JV, FARM OUT Pekisko and Beaverhill I posted below the great results that CREW has from the Pekisko formation thus far.
SCS also owns 100,000 net acres (100% WI) in Pekisko AND 30,000 net acres in Beaverhill lake formation.
According to the presentation of H1 2012, the company has a drilling inventory in Pekisko of almost 30 years !!! This does NOT account for the waterflood which can extend it to 40 years.
However, 95% of the energy companies have drilling inventories around 10 years.
This is why, I believe SCS MUST JV/FARM OUT 50% of its huge Pekisko position ASAP. It is not worth having such a long drilling inventory.
Additionally, I believe SCS MUST JV/FARM OUT 50% of the remaining 10,000 net acres (100% WI) of its Beaverhill Lake position.

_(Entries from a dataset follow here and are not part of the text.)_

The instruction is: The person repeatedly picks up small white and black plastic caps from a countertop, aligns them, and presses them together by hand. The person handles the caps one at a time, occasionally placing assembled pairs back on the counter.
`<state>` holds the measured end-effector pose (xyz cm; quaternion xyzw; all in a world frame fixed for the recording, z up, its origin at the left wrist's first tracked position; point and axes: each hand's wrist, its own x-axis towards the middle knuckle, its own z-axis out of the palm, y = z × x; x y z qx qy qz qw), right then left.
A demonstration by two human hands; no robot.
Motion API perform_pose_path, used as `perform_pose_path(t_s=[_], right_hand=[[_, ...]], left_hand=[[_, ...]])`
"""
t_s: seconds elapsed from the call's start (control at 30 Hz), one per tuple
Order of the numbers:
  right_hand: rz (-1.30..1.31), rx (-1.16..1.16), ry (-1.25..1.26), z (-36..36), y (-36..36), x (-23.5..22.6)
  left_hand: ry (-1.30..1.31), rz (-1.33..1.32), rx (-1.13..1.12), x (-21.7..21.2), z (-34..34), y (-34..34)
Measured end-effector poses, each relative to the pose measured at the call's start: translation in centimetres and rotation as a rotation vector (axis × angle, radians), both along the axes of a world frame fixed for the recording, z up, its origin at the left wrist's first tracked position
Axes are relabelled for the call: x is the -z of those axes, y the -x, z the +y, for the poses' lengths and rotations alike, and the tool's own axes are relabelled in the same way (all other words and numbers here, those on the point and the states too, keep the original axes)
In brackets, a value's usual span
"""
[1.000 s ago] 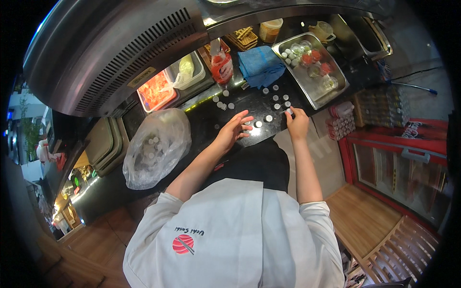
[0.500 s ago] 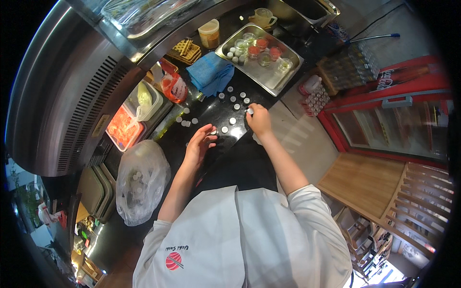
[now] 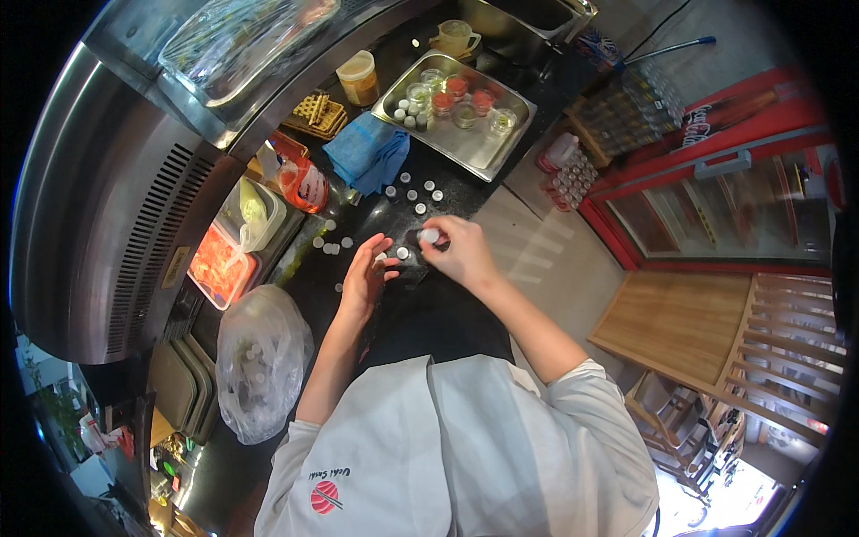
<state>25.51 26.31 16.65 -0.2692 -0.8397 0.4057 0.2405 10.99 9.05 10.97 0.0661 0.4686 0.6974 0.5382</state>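
Observation:
My right hand (image 3: 463, 255) is closed, thumb and fingers pinching a small white-capped container (image 3: 430, 236) above the black counter. Facing it on the left is my left hand (image 3: 364, 279), its fingers apart and slightly curved. A white cap (image 3: 382, 257) shows by the left fingertips; whether they touch it I cannot tell. Between the hands, close to me, stands another small white-capped container (image 3: 403, 253). Several more of these containers (image 3: 412, 194) are grouped beyond my right hand. Small white caps (image 3: 331, 249) lie to the left of my left hand.
A steel tray (image 3: 492, 161) holds clear cups with red and pale contents and small white-capped containers. Beside it are a blue cloth (image 3: 369, 152) and a tub (image 3: 358, 80). To the left are food containers (image 3: 217, 268) and a clear plastic bag (image 3: 261, 367).
My right hand has moved left and toward me, bringing the small white-capped container closer to my left hand. The left hand stays spread in nearly the same place. The whole view has shifted slightly.

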Motion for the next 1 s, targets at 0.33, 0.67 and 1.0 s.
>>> perform_pose_path(t_s=[0.33, 0.67, 1.0], right_hand=[[0.035, -0.445, 0.002, -1.4, -1.0, -7.0], [-0.043, -0.487, -0.172, -1.9, -0.6, -7.6], [-0.242, -0.529, -0.223, -1.6, -0.5, -10.9]], left_hand=[[0.106, 0.02, 0.241, -2.1, 2.4, -1.3], [0.29, -0.204, 0.25, -5.2, 1.5, -2.0], [0.352, -0.194, 0.013, -6.7, 2.8, -3.6]])
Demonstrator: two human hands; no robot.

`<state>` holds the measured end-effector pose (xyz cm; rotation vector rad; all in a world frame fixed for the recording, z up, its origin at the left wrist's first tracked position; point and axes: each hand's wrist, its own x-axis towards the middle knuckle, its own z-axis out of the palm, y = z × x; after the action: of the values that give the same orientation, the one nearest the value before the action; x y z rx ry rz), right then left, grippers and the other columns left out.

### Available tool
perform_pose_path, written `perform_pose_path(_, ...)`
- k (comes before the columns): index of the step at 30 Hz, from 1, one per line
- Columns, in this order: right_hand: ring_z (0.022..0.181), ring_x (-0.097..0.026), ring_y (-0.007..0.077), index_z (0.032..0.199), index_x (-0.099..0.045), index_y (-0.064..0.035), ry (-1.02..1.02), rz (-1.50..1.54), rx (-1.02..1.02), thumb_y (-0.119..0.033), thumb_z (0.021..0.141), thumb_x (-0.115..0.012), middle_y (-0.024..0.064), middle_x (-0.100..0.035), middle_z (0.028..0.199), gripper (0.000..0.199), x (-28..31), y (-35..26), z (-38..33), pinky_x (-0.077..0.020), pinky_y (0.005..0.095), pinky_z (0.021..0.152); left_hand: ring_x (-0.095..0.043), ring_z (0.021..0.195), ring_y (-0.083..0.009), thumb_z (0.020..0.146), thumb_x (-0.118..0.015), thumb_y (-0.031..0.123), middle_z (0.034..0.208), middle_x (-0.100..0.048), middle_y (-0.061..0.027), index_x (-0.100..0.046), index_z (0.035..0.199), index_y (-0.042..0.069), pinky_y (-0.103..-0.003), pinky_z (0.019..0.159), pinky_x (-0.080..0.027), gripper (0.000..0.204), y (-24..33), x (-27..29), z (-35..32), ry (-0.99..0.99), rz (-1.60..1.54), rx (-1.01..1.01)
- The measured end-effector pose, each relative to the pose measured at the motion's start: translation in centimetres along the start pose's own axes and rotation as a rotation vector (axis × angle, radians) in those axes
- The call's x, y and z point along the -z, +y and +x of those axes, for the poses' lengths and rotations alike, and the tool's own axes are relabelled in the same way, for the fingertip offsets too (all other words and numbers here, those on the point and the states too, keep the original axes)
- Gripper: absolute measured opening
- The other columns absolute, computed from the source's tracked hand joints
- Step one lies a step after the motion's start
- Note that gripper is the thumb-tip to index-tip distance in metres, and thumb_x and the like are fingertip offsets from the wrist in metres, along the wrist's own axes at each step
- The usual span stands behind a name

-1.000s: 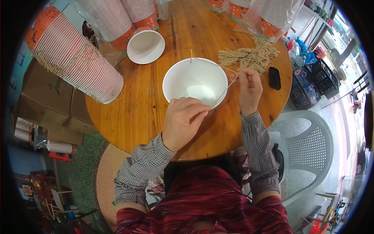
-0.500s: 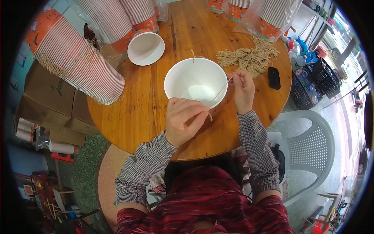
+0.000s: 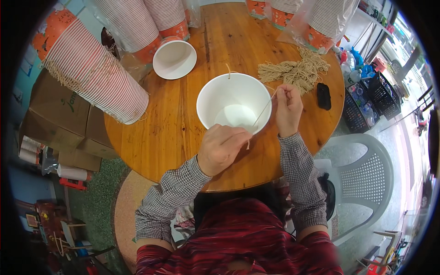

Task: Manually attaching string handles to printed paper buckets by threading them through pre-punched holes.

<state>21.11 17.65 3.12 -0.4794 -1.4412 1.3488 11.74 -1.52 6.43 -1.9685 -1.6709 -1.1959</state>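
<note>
Nearest is the left hand, with thumb and fingers closed together at the near rim of the white bucket; whether they pinch the rim, the cord or both, I cannot tell. A short end of cord shows just below these fingertips. The bucket has its mouth up, just beyond the left hand and to the left of the right hand. The right hand, a little farther and to the right, is gripping the thin cord between thumb and fingers; the cord runs straight down from there across the bucket, toward the left fingertips. At the far rim, beyond both hands, a small loop of cord stands up. Just beyond the right hand lies a loose bundle of cords, and to its right, near, a small black object rests on the wooden bench. Farther to the left of the left hand there leans a tall stack of containers; ahead and left of the hands, a white container lies tilted. Farthest beyond the hands stand more stacks in clear plastic bags.
</note>
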Motion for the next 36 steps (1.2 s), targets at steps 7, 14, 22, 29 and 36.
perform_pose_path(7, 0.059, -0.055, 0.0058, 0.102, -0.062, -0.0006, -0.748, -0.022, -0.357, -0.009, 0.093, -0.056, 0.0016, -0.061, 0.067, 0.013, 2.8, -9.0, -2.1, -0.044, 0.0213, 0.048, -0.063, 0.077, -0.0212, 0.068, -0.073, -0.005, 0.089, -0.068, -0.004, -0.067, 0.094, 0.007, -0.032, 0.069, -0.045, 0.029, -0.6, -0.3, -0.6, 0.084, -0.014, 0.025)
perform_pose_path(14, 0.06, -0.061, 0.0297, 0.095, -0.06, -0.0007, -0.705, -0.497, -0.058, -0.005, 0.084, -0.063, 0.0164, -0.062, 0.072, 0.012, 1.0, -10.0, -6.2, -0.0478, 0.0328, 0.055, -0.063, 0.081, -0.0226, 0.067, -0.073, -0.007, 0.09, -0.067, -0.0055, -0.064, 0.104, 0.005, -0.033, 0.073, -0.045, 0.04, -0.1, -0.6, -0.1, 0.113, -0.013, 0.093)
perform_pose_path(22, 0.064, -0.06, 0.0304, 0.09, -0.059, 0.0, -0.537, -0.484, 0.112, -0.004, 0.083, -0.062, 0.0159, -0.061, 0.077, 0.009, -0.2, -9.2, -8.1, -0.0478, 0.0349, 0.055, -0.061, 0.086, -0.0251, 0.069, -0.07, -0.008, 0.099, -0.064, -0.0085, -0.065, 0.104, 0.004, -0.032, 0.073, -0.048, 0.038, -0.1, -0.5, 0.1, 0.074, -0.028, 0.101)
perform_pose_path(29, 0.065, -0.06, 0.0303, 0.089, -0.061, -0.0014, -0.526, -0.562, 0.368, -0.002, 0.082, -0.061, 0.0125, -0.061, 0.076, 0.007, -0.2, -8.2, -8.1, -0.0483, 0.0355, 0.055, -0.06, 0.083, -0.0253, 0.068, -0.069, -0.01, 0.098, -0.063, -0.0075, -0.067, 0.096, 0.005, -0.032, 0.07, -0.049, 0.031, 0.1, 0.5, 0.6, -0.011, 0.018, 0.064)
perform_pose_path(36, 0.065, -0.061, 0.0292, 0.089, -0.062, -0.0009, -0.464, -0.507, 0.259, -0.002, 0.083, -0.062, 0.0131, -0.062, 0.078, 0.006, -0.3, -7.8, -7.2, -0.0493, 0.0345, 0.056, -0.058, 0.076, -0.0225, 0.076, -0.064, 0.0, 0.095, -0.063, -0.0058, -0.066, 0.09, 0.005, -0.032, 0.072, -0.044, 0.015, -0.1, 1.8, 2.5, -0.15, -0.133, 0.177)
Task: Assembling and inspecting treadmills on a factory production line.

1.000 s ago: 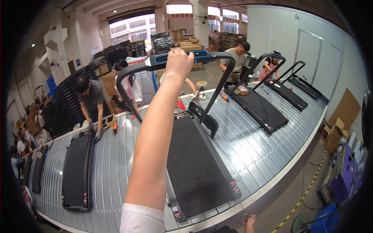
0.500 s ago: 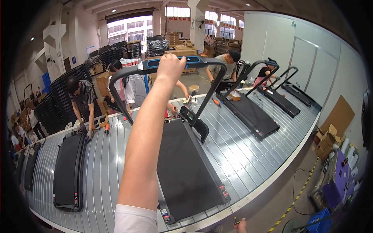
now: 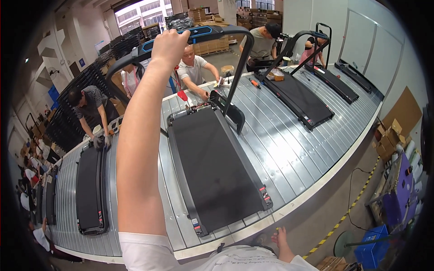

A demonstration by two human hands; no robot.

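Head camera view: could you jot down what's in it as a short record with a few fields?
Place: factory hall with a slatted metal conveyor
Left hand: raised, fingers closed around the treadmill handlebar
Right hand: low by the conveyor's near edge, holding nothing visible
Treadmill deck: black, lying flat on the conveyor below the handlebar
Other treadmills: folded one at left, another at upper right
People: several workers along the conveyor's far side

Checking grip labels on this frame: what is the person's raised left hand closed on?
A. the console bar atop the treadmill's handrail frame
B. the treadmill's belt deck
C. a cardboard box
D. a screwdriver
A: the left hand is wrapped over the console bar of the raised handrail frame, well above the black belt deck.
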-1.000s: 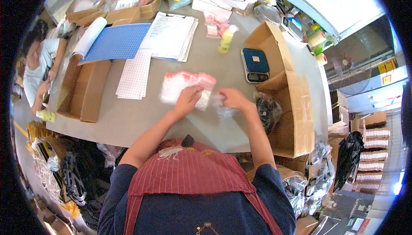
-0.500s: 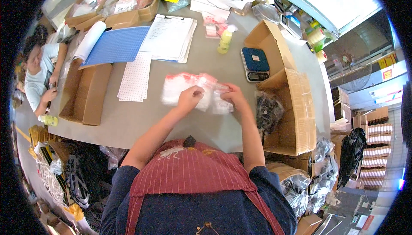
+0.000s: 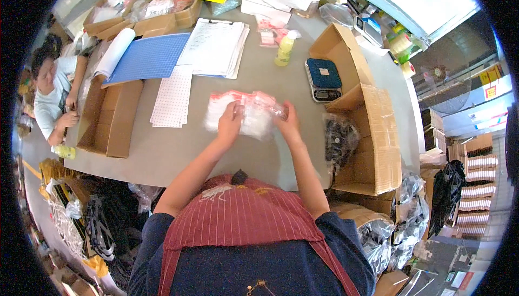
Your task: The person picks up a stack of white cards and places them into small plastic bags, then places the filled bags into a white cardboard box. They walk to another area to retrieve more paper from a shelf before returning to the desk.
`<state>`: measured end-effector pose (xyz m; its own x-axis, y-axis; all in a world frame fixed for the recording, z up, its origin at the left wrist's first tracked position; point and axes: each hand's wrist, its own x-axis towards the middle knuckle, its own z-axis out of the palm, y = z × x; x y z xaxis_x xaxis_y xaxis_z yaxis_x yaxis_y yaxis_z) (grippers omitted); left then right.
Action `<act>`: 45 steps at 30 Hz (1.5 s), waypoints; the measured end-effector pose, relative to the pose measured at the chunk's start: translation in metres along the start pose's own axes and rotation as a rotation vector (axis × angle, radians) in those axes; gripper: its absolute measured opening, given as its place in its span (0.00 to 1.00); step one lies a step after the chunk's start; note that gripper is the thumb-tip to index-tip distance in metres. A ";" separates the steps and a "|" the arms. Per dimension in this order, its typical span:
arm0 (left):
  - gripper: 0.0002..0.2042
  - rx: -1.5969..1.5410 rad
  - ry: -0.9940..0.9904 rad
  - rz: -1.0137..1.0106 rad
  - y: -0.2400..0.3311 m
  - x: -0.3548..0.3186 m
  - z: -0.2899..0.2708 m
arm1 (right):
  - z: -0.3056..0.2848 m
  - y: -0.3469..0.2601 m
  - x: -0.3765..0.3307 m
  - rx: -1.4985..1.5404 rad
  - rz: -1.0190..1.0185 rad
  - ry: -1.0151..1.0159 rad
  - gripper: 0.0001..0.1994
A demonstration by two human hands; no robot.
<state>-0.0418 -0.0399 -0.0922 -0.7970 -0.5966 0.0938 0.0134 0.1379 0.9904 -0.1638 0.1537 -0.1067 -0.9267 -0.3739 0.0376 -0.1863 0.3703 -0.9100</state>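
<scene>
In front of me on the grey table lies a spread pile of clear zip bags (image 3: pixel 255 126) with red top edges, blurred in places. My left hand (image 3: pixel 230 122) is on the left part of the pile, fingers curled and closed on the bags. At the right edge, my right hand (image 3: pixel 289 123) has its thumb and fingers closed on the crumpled end of a clear bag. Whether that bag contains anything is too blurred to tell.
Right of the pile are a digital scale (image 3: pixel 323 80), open cardboard boxes (image 3: pixel 378 134) and a black plastic-wrapped bundle (image 3: pixel 341 139). A yellow bottle (image 3: pixel 284 48), papers (image 3: pixel 213 47), a label sheet (image 3: pixel 172 99) and another box (image 3: pixel 111 118) lie beyond and left. A co-worker (image 3: pixel 54 91) sits at the far left.
My right hand has moved slightly left, and the bag at its fingers has come closer to the pile. My left hand has shifted a little left with its fingers now pointing farther up.
</scene>
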 end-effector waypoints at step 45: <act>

If SCS farm out Pekisko and the remaining Beaverhill Lake, It will get more than 100 MILLION $$$$$$ and it will have a ton of cash along with its CURRENT POSITIVE QUARTERLY CASH FLOWS (~$6 million/quarter) to fund the drilling of Pekisko and Beaverhill formations until the production and eventually the credit facility starts rising again.
Both Pekisko and Beaverhill are PROVEN oily plays.
SCS has spent big in INFRASTRUCTURE the last 2 quarters to lower its operating costs. Its operating costs are also significantly lower effective Q4 2012 because SCS is not the operator any more. So I expect the NETBACK of $40 to rise further in 2013.
SCS has already one of the highest netbacks in the sector, do not ignore this.